I’ve received very few letters from guys in my lifetime, none that I can really count as love letters. There were creepy teenaged stalker ones (which were instantly torn to shreds). There were some sweet messages written on birthday cards. Some emails from crushes that were otherwise uninspiring. And a couple of heartbroken letters from nice guys whom I unintentionally hurt (not proud of it). But then there was our correspondence. Particularly that one special email you’d sent me, your very first. You’d started emailing me out of the blue about 20 years ago, to a Hotmail address that I had at the time.
Some of the details are a little hazy now, but I remember the gist of your words. You wrote about how I reminded you of a portrait of an aristocratic lady in France beginning with M—was it Marguerite? Marie?—who had captured the fancy of King Louis— XIV, XV or XVI; I cannot remember which. The king had shockingly been rejected.
You had seen the painting through your work, and it had reminded you of me, a girl you saw at a party—or did the girl at the party remind you of the painting? I can’t remember that either. But I do remember being a little dazzled by the comparison. You’d told me about your career at a major auction house, how you’d travel from London to New York in search of beautiful works of art.
You’d seen me at a Halloween party at my university, you’d said, where you’d been a guest. I was dressed as a Wild West barmaid that night. It was pre-9/11 USA, a world away from Versailles, but I can get why you may have drawn parallels to a lady of that period.

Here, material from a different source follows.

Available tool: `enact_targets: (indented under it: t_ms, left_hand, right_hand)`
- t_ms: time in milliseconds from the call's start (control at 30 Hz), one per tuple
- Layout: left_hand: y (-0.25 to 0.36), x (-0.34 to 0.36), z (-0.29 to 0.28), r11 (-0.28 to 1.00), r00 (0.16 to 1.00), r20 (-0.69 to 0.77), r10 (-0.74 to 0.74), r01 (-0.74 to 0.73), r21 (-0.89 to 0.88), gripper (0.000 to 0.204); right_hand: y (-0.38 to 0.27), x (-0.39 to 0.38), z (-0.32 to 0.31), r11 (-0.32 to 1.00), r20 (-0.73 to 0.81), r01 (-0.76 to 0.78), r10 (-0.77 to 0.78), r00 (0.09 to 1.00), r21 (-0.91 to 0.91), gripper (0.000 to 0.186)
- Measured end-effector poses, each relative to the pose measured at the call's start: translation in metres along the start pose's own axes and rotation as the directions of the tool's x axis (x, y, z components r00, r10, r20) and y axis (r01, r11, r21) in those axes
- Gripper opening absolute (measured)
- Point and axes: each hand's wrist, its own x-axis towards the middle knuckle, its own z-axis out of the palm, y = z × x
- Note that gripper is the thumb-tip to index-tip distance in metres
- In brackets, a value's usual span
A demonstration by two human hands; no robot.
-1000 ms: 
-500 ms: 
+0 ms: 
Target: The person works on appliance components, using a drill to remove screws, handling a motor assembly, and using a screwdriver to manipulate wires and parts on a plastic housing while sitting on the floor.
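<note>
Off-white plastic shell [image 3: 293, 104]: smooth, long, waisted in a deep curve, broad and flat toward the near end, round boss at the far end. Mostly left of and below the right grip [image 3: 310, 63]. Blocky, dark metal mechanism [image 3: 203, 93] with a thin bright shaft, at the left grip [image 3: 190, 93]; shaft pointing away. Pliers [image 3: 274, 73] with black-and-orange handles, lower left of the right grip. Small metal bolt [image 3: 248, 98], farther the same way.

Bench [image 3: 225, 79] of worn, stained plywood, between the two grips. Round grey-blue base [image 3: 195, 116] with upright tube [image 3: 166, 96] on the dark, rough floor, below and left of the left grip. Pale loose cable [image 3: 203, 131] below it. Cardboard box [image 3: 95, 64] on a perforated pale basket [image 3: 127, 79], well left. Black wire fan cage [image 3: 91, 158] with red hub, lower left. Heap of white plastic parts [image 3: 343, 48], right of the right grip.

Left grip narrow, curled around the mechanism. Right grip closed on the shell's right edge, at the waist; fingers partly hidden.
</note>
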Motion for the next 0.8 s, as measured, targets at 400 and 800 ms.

I had an updo with ringlets, wore my friend’s black bustier and concealed my décolletage with a feathery boa. Fishnet stockings and red stilettoes peeped from my asymmetrical skirt. My lashes were heavy with mascara, and I’d applied a faux mole over the corner of my scarlet lips and rouged cheeks. The party was one of the nicer ones among our international crowd. The host was Turkish. So were you, you’d written. Perhaps you had spoken to me, perhaps you hadn’t, I wasn’t quite sure. I was surrounded by my friends and I didn’t recall meeting anyone new that night. We emailed back and forth a few times. I was a little surprised, but didn’t think too much of it—I’d assumed it was a prank. Turned out it wasn’t. Then out of the blue, a year later, you wrote saying you were coming to Massachusetts and would like to attend my graduation.
Suddenly, fiction turned to reality, and I panicked. “I don’t think it’s a good idea,” I’d written. I felt my cheeks burning with embarrassment. I wish I could have told my 20-year-old self not to be so cautious all the time, not to instantly reject possibilities.
And so, we never met. Our paths never crossed again. However, if you’re still in this world and you were to somehow read my belated letter to you, my 40-year-old self would still reel from immense embarrassment, though at least now I can laugh about it. I remember my girlfriends ooh- ing and aah-ing over your emails. ‘Ask him to send you a photo,’ they’d said (it was years before Facebook). So I did. And you’d sent me a passport sized one. I was expecting the worst and was taken aback at how cute you were. Short hair, nice smile, dressed in a blue or grey suit. And that was all I ever saw of you.
I’ve never had my Captain Wentworth letter moment. But you did add a little magic and mystery to my life with your words. And so I’d like to thank you for that.
Hope you’re surrounded by beautiful art wherever you may be, R.